Nothing but the lines from the one containing "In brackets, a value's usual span" through the last line of the material should appear in the answer, transcribed exactly, pictures excluded.
COLLECTED DATA below:
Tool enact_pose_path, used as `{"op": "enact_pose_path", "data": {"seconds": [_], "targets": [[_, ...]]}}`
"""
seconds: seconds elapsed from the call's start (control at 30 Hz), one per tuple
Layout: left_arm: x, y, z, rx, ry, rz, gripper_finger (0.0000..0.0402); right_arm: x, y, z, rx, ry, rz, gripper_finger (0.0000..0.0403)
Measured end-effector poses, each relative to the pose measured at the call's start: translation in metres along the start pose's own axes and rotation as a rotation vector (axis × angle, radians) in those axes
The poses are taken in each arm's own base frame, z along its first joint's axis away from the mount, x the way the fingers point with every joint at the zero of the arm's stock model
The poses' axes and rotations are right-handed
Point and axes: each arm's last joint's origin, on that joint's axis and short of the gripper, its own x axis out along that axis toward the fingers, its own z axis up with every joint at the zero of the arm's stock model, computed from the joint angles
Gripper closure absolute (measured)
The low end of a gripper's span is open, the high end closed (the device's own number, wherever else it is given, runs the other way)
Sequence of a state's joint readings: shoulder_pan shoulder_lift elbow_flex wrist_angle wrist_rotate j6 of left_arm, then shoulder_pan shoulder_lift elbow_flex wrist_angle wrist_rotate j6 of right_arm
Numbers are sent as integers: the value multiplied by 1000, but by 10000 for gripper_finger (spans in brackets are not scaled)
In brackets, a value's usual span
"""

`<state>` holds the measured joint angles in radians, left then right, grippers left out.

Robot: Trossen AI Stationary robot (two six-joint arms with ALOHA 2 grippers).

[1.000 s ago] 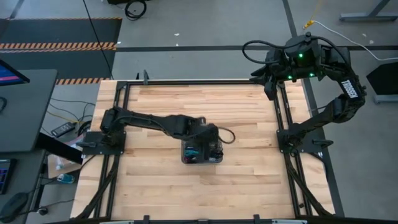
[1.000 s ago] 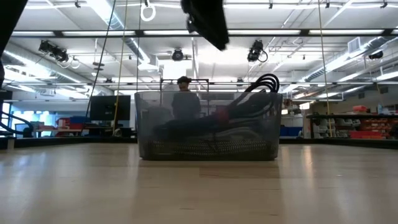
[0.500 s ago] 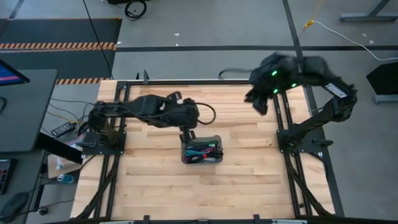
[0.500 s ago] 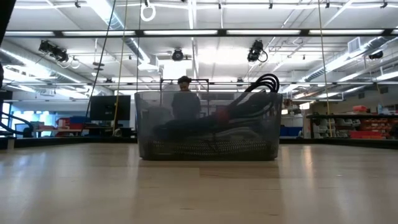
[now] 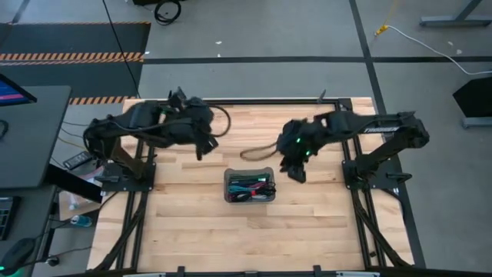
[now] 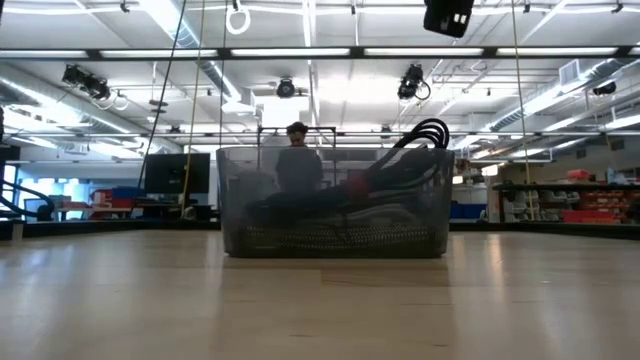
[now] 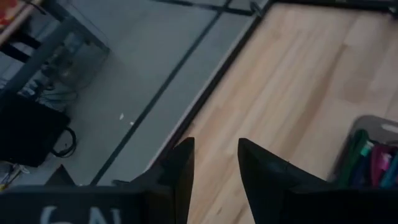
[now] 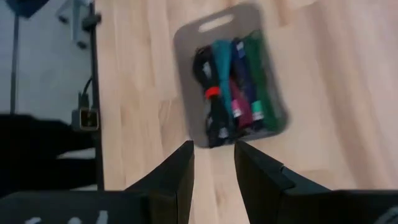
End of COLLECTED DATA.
• _RESPONSE_
In brackets, a value's usual span
"""

`<state>` holds the measured joint angles in radians, left then right, grippers left out.

Robot: Trossen AI Stationary robot (two six-joint arms with ALOHA 2 grippers).

[1.000 s ago] 
[1.000 s ago] 
[0.500 s ago] 
[0.500 s ago] 
[now] 
[now] 
[now] 
[now] 

The response to this exercise is finished.